# TASK REQUIREMENTS
Look below for the line that contains "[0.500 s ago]", then copy it and each following line exactly, through and including the line that contains "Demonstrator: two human".
----------------------------------------
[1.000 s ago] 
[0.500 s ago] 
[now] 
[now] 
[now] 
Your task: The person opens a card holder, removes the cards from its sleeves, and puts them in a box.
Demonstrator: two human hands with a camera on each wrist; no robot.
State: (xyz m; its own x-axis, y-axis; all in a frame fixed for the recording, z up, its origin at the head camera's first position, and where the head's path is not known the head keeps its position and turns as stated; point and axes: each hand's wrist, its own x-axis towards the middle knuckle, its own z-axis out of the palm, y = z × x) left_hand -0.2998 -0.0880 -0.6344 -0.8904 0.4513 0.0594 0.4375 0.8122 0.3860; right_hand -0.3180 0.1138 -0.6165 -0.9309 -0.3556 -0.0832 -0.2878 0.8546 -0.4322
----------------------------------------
# TASK RESPONSE
[0.500 s ago] 
[now] 
[now] 
[now] 
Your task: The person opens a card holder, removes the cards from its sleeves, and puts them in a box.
Demonstrator: two human hands with a camera on each wrist; no robot.

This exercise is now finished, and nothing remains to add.